Over the next few days, I will look at the stages of change model.  This theory was developed by Prochaska and DiClemente sometime in the eighties and is used quite extensively by health professionals as well as proponents of change to assist their clients.

So each day, I will consider different parts of the cycle.  Feel free to join in the conversation.


Amy looked at herself in the mirror and saw her mother and her grandmother all rolled into one.  She remembered looking at them growing up and thinking she would never get that big and yet here she was.  She was following in the family traits, it seemed.

Most of the time she did not really worry about her weight and she just downright refused to get caught up in all the fad diets her friends got involved in.  There was always some exotic sounding trend going on – Atkins, South beach, Dukan, Detox, blah, blah, blah…

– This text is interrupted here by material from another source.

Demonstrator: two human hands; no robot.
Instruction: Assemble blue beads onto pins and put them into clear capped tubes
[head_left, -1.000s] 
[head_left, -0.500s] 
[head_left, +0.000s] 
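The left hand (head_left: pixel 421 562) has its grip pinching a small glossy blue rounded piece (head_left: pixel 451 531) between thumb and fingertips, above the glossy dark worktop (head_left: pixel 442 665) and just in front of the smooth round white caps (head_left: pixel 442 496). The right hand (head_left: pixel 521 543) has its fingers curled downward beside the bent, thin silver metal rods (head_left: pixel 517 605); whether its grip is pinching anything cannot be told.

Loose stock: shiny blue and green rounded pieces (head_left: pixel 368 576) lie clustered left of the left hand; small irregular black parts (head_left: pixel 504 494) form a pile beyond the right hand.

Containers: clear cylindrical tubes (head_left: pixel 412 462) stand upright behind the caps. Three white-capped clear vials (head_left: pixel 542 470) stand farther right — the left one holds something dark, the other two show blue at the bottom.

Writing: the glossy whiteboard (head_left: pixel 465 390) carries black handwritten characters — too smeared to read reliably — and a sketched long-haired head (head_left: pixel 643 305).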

She was accepting of her weight and had decided there was absolutely nothing she could do about it as all the women in her family were this big.  Her husband and children loved her so who cared?  Occasionally, her knees seemed to be under a lot of pressure and some rude people looked at her a bit funny but apart from that, her life was great.

Sometimes she had to go to the doctor for various aches and pains.  She had recently been diagnosed with diabetes and her list of tablets was slowly increasing.  Everytime she visited the Doctors Office, they tried to get her to talk about the foods she ate but she generally gave non-committal answers and went on her way.  Frankly, she just wished they would leave her alone.  This always happened to the women in her family and unfortunately it was a cross she had to bear.  She had always struggled with her weight since she was a young girl.  She had tried all number of things growing up but had finally become happier inside as she learnt to accept herself.  Why would she upset the apple cart again?

Does that sound a bit like you?

Sometimes our identity becomes tied up in a falsehood.  We manage to convince ourselves that we are in the only place possible for us to exist.  This does not just apply to weight loss but also to other aspects of life.  We allow ourselves to get stuck in a rut and we learn to live there quite comfortably, forgetting there may be another way to be.  We are not looking for a way out because we do not even really see a problem though it is usually as clear as mud to people in your life.

This is the stage of precontemplation.  You are not even seeing a problem yet therefore you are not even considering asking for help.